Ohh man, 1972? I guess Nixon dropped The Bomb on Hanoi and the Russkies retaliated and wiped out the entre US East Coast.

Then nuclear winter must have set in with a giant ice cap growing down from the poles. The Brits at the BBC started burning all their T. Rex and Mott The Hoople records to keep warm but it was not enough...

Amazing what they can simulate with computers these days ain't it?
 

rise

Diamond Member
Dec 13, 2004
9,116
46
91
rose.gif


:beer::p
 

Rattledagger

Elite Member
Feb 5, 2001
2,994
19
81
Even if CPDN is crashing it shouldn't have taken BOINC with it in the fall... :confused:

1972... roughly 33% done? Sorry for your loss.

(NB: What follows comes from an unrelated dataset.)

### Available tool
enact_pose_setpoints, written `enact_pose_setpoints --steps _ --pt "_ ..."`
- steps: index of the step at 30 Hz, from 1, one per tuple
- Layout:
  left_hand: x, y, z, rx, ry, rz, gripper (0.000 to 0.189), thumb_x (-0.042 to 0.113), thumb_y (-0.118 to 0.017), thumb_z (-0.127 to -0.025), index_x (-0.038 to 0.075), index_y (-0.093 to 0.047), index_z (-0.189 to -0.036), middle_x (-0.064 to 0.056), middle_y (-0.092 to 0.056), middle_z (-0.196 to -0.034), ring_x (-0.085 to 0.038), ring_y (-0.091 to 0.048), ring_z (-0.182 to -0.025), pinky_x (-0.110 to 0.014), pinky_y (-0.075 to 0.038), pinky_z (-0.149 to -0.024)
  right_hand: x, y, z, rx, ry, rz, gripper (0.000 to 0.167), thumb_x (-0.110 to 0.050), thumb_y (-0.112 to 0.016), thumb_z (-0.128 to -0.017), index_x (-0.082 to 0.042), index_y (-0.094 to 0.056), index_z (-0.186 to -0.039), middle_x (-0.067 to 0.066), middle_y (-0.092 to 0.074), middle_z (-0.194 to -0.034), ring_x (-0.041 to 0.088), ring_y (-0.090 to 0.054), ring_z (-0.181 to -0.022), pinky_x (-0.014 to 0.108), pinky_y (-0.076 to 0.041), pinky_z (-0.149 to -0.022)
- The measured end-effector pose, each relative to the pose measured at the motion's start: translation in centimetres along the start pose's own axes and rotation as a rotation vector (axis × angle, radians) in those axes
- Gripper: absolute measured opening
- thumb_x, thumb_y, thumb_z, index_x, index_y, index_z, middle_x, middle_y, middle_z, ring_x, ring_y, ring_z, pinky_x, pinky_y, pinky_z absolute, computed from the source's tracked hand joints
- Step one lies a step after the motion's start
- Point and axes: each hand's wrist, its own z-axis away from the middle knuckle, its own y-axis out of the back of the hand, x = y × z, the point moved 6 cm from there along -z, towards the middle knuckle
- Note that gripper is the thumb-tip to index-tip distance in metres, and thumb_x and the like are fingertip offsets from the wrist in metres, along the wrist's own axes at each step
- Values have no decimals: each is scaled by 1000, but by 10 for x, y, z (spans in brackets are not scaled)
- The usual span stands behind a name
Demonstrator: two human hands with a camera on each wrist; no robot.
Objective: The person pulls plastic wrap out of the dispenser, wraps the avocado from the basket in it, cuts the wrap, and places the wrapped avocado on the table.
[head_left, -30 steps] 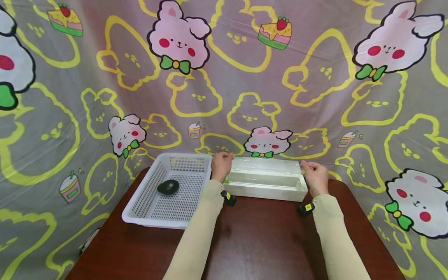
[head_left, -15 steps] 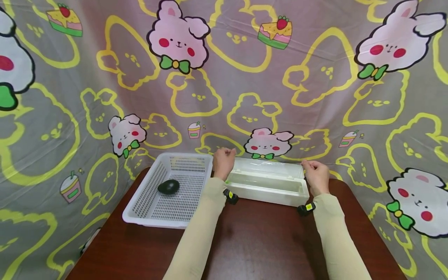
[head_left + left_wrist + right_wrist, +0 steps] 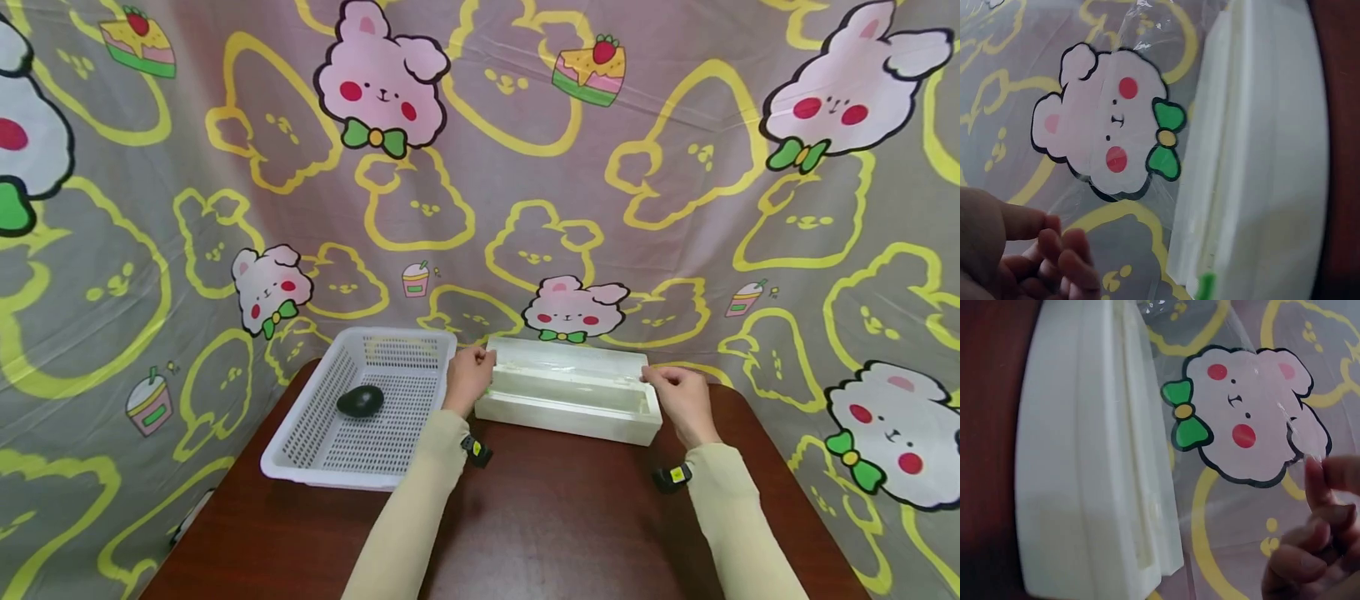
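A long white cling film dispenser (image 3: 566,423) stands on the table with its lid raised at the back. Clear cling film (image 3: 1141,40) spreads above the box, wrinkled and see-through against the curtain. At the dispenser's left end, my left hand (image 3: 469,380) pinches the film's edge between thumb and fingers. My right hand (image 3: 684,402) does the same at the right end, where the film's corner (image 3: 1315,456) is drawn to its fingertips. A small green part (image 3: 1205,286) shows at the box's left end. The film roll itself cannot be made out.
Left of the dispenser sits a white perforated plastic basket (image 3: 330,477). Inside it lies a dark green avocado-like fruit (image 3: 360,401). Brown tabletop (image 3: 555,525) extends in front of the box. A patterned curtain (image 3: 480,183) hangs close behind and at both sides.
Both hands have come down and nearer to me, the left also slightly leftward. The raised lid now shows more plainly between them, and the dispenser's front has shifted slightly toward me.
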Motion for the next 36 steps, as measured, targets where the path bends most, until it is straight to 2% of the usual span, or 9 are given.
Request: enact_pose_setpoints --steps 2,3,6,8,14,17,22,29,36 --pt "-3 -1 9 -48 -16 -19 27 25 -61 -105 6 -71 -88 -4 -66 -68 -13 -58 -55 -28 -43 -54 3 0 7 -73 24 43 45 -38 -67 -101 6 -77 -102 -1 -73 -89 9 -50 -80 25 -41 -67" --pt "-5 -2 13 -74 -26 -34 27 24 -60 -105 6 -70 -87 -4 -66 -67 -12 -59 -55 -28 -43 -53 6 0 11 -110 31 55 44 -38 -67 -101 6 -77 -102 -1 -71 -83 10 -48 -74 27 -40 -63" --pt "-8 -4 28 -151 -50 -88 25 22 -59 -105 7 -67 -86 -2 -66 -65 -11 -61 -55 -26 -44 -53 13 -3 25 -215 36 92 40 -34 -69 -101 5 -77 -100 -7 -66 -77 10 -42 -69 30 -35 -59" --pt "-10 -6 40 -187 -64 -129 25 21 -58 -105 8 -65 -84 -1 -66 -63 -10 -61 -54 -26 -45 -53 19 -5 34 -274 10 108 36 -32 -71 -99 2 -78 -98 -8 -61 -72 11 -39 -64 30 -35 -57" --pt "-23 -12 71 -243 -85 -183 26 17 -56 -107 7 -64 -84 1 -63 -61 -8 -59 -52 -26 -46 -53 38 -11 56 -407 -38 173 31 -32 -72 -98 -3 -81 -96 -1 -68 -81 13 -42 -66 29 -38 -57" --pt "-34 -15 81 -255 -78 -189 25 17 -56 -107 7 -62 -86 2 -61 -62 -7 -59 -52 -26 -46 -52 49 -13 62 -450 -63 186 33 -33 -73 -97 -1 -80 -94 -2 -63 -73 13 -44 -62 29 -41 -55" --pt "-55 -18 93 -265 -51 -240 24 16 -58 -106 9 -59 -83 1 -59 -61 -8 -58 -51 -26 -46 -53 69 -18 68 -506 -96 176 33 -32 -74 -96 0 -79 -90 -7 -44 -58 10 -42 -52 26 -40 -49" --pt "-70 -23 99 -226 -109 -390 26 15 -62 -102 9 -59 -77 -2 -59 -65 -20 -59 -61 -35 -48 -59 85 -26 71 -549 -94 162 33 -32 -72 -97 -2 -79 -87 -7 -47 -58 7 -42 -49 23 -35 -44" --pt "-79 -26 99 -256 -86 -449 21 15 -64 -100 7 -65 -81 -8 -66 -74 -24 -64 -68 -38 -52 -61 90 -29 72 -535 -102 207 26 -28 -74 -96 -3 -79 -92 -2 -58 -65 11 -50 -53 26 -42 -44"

Petrusbroder reached 1972 and 1998, excellent work. :beer:


As for my own models, all except one has by now reached 15%, and has still expected finish-time in October/November. :p The last is paused while waiting on the "Seasonal Attribution"-work to be finished in 2-3 weeks...

The only other notable is some more BOINC-alpha-builds, among these a couple "bad" builds, and also re-formatting and OS re-install on all computers, but everything is still crunching-along...

 

TAandy

Diamond Member
Oct 24, 2002
3,218
0
0
All the carboniferous fuel (Vodka :) ) ran out :(

Edit:
That should have been COWboniferous :D
 

Insidious

Diamond Member
Oct 25, 2001
7,649
0
0
all condolances are appreciated
rose.gif


I had managed to convince myself I had one that was going to go all the way. :confused:
(but I knew from our team mates that wasn't really a given)

@RD, I don't know why it always takes BOINCmanager with it when it goes. It did on every crash (I think I was up to 5 or 6 :( ) It gave the error 'Boinc manager cannot comunicate with localhost'.

I used add/remove programs to uninstall BOINC then re-installed. The remaining projects took up where they left off so it isn't so bad.

But look at it this way.. it took Nuclear Winter and a dehydrated VodCOW to doom me.... :p

-Sid

:shocked: I OWNED a T.Rex album when I was in HS. I had a friend jamed Jeff who we all called Jake and he ate crap everytime the song 'Jungle Faced Jake' came on. (yes, Jeff had some serious acne :laugh: )
 

TAandy

Diamond Member
Oct 24, 2002
3,218
0
0
Originally posted by: Insidious
all condolances are appreciated
rose.gif


I had managed to convince myself I had one that was going to go all the way. :confused:
(but I knew from our team mates that wasn't really a given)

@RD, I don't know why it always takes BOINCmanager with it when it goes. It did on every crash (I think I was up to 5 or 6 :( ) It gave the error 'Boinc manager cannot comunicate with localhost'.

I used add/remove programs to uninstall BOINC then re-installed. The remaining projects took up where they left off so it isn't so bad.

But look at it this way.. it took Nuclear Winter and a dehydrated VodCOW to doom me.... :p

-Sid

:shocked: I OWNED a T.Rex album when I was in HS. I had a friend jamed Jeff who we all called Jake and he ate crap everytime the song 'Jungle Faced Jake' came on. (yes, Jeff had some serious acne :laugh: )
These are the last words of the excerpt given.